読売新聞(2008年3月27日21時58分)
「すべてやらせだ」直訴のチベット僧らTV映像に

 【香港=吉田健一】チベット族による大規模暴動が起きた中国チベット自治区の区都ラサを26日、中国政府が組織した外国メディア取材団が初めて訪れ、香港無線テレビ(TVB)は27日、「取材先の寺院の参拝客らはすべて当局が動員した関係者だ」などと訴えるチベット僧侶の姿を放映した。

 チベット仏教寺院ジョカン寺(大昭寺)を訪れた取材陣の前に約30人の僧侶が突然現れて語ったもので、「当局者を信じるな。すべてやらせだ」などと泣きながら訴えたという。AP通信はまたラサ発で、事前に当局が設定した取材を遮って僧侶らが「チベットに自由はない」などと語ったと伝えた。

 中国外務省の秦剛・副報道局長は27日、「僧侶が何を言ったか承知していないが、(やらせとの指摘は)根拠がなく、無責任で事実に合わない」と反論した。

 今回の話がやらせかどうかは分かりませんが,中国共産党ならやりかねないと思ってしまうところが,この国の本質を表していると感じられます。昨年発生した,例のダンボール肉まんの事件の報道をやらせだとして摘発した中国捜査当局の発表そのものも,やらせだと思った人も多いでしょう。そもそも,中国人は中国共産党を全く信用していないように思われます。中国の人民は,中国共産党の国ぐるみのやらせに付き合いながらも,したたかに生きるしかないと言う状態にあるのかもしれません。

 先ごろは,中国の全国人民代表大会(全人代)のニュースが流れていましたね。その代表は日本で言えば国会議員に当たるわけですけど,その全人代の代表が記者会見に登場するという画期的なことが報道されていました。それでも,党中央の意向に反することは発言できません。記者の微妙な質問には当たり障りのない言葉で返すしかなく…。
 こうして,いつまでも壮大なやらせが続くのでしょうか。

進まぬ参議院での審議

 このところの参議院の審議について,東京新聞(中日新聞)にしてはめずらしい(?)正論がありましたので,その記事を…。

東京新聞(2008年3月21日)
記者発 審議しないための力?

 ガソリン税の暫定税率を維持するための租税特別措置法改正案が参院に送付されて三週間たつが、まだ審議入りしていない。
 各委員会は、通常国会で最初に開く委員会で担当閣僚の所信を聞く。同法案が付託される財政金融委員会の定例日は火、木曜日。与党は十八日に財金委など十一の委員会で担当閣僚の所信表明実施を求めた。しかし、民主党は同委を含む三委員会の開会を拒んだ。

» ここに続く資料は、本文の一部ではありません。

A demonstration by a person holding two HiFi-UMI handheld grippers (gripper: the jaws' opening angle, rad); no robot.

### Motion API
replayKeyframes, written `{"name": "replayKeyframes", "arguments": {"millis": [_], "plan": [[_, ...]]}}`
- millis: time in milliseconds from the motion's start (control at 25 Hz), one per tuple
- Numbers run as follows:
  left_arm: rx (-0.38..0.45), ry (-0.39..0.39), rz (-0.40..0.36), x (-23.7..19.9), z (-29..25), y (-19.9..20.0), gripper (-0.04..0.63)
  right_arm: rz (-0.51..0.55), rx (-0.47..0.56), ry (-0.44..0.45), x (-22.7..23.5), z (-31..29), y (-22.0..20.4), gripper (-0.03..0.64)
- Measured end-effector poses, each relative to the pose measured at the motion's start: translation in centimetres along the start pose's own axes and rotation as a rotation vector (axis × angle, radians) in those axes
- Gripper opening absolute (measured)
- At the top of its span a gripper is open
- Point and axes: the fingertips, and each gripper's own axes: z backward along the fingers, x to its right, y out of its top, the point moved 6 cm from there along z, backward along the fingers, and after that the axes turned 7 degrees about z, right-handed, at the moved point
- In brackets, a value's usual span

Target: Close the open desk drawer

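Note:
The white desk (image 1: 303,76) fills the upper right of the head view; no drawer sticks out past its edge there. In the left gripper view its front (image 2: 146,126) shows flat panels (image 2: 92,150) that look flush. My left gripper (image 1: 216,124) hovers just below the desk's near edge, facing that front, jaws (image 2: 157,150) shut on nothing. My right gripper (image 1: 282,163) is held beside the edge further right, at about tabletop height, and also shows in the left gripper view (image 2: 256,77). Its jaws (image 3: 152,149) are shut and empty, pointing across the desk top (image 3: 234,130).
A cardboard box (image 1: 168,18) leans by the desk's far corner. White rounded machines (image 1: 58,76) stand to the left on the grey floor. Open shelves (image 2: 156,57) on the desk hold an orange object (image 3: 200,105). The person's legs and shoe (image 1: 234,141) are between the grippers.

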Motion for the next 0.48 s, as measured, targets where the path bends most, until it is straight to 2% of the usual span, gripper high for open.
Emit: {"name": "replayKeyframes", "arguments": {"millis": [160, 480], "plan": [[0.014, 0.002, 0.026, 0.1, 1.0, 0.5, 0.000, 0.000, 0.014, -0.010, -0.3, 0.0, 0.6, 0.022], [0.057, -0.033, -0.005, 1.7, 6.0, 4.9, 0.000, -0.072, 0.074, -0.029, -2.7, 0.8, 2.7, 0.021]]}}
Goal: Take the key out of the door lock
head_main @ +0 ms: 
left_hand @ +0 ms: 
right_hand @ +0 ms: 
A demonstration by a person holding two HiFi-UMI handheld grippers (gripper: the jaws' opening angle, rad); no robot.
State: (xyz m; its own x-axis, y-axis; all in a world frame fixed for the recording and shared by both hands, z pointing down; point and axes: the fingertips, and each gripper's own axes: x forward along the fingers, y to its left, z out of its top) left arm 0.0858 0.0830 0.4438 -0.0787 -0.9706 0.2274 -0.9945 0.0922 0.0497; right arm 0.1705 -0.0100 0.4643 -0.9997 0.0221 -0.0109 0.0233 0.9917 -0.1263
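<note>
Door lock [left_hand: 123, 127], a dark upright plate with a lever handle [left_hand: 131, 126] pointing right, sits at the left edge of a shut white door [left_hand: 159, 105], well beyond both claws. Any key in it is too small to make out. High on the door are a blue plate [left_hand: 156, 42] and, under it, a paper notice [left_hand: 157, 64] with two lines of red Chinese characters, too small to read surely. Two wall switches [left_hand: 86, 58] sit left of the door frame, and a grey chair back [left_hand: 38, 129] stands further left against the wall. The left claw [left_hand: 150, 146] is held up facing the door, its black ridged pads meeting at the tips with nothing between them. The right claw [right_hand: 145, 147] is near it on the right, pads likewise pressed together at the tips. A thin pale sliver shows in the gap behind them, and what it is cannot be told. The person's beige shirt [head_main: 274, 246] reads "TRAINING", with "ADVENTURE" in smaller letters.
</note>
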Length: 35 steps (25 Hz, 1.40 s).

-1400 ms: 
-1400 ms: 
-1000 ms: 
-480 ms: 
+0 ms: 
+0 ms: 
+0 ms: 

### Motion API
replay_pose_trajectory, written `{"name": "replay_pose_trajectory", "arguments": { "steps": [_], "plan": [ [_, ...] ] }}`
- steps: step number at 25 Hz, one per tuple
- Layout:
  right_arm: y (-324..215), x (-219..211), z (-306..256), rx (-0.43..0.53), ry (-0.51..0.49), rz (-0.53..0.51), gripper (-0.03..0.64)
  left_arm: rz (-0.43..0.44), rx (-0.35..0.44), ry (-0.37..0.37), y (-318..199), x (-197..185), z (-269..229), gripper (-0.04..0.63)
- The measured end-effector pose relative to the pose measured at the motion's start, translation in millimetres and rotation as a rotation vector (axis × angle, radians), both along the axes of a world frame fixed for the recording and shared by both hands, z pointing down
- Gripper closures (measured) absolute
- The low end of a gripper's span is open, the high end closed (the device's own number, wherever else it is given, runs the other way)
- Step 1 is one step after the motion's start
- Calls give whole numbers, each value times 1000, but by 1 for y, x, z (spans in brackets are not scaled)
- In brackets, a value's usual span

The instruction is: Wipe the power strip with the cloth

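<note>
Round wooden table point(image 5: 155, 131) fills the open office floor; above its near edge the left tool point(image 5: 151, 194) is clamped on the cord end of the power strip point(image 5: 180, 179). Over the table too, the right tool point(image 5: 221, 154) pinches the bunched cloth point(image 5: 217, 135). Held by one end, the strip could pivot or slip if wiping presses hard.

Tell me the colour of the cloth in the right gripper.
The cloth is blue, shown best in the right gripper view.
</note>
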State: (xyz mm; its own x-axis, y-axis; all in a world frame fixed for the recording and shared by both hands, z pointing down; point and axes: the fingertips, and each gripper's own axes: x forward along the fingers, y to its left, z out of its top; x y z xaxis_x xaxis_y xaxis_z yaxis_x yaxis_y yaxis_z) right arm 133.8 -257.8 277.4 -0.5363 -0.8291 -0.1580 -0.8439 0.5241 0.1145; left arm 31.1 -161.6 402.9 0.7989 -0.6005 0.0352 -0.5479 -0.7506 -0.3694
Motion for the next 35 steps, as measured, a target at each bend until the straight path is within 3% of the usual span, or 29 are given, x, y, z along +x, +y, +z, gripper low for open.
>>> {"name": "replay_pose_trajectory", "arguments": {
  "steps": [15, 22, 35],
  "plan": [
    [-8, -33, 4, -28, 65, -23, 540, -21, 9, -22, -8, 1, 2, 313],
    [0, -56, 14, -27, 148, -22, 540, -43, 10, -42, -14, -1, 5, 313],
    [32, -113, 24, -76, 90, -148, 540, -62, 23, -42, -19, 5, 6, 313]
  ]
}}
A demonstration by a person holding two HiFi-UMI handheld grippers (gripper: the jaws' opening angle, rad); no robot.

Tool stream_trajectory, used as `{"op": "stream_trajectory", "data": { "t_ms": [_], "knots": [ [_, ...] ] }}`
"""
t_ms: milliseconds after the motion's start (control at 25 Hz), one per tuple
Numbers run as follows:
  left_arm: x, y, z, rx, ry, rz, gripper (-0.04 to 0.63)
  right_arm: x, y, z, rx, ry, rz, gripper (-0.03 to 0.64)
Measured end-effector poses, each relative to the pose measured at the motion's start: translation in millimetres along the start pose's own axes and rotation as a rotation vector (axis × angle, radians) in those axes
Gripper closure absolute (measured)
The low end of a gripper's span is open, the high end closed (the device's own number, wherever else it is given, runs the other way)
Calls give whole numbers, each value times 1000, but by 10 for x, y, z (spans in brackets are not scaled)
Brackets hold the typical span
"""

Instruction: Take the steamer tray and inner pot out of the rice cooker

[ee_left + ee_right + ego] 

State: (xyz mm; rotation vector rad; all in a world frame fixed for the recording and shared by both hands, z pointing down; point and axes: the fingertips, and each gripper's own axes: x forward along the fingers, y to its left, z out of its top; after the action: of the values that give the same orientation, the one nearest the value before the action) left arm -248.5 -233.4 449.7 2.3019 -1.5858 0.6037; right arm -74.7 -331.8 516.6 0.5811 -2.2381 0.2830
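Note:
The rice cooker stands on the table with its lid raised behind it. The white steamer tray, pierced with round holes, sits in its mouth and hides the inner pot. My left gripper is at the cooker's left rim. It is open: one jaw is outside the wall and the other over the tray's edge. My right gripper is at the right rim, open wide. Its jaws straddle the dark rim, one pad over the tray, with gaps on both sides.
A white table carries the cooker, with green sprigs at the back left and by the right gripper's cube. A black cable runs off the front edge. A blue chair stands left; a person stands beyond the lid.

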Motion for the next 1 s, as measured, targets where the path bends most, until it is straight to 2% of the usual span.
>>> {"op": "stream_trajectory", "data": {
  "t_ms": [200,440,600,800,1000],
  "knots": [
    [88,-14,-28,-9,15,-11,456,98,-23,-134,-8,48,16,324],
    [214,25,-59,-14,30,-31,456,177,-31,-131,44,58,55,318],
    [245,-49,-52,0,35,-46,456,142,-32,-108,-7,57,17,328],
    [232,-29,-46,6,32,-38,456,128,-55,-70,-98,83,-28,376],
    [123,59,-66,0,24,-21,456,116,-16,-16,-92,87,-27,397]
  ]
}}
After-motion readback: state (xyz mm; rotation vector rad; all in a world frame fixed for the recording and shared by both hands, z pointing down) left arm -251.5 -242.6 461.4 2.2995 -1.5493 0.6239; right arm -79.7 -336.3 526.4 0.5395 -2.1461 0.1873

 理由は「定刻」。参院の常任委員会は、午前十時か午後一時から審議を始めるのが先例。十八日は予算委員会の審議が入っており、財務相ら三委員会の担当閣僚は、開始時刻には委員会室入りできない状況だった。

 与党は、予算委の前後や昼休みなど、閣僚が予算委に縛られない時間に委員会を開催するよう求めたが、民主党は首を縦に振らなかった。
 週二回、午前十時か午後一時からしか審議をしないという主張が、国民にすんなりと理解されるだろうか。民主党の態度は、同改正案の年度内成立を阻止してガソリン値下げを実現するため、と受け取られても仕方がない。

 自民党幹部は「民主党は福田首相を追い詰めて解散させようと政局モードに入っている」と解説する。ただ、国会は法案を審議する場所だ。そして、参院審議の主導権を握るのは第一党の民主党だ。
 民主党は参院に同法改正案の対案を提出しているが、それを審議しようとする姿勢も見えない。民主党は「審議しない」ために、国民から与えられた議席の力を使っているのか。 (清水俊介)

 民主党は相変わらずですね。今回の参議院での予算関連法案の審議は,民主党にとってその存在感を示す大きなチャンスだと思っていたんですけど,租税特別措置法改正案の審議はまだですか…。昨年の参議院議員選挙では,民主党の政権担当能力への期待があったかと思いますが,その期待は見事に裏切られてしまったように見えます。
 そう言えば,国民投票法案では,民主党はその修正協議に積極的に取り組んでいたはずなんですが,民主党の意をくんだ法案が成立に向けて審議される段になって,審議拒否ということもありましたね。国民の期待を集めては裏切ることの繰り返しですか。

 最近とても気になるのが,鳩山幹事長がことあるごとに記者会見で「この結果の責任は全て自民党にある」という言い方をされることです。この言動は,北朝鮮や中国のスポークスマンがいつも発する言葉と重なって聞こえてきますね。
 民主党は参議院の第一党という立場をどう考えているのでしょうか。国民が見たいのは,何が何でも審議拒否する民主党ではなくて,問題解決に行動する民主党のはずなんですが…。とりあえず,政局のことしか頭にない執行部を丸ごと取り替えるのがいいですかね。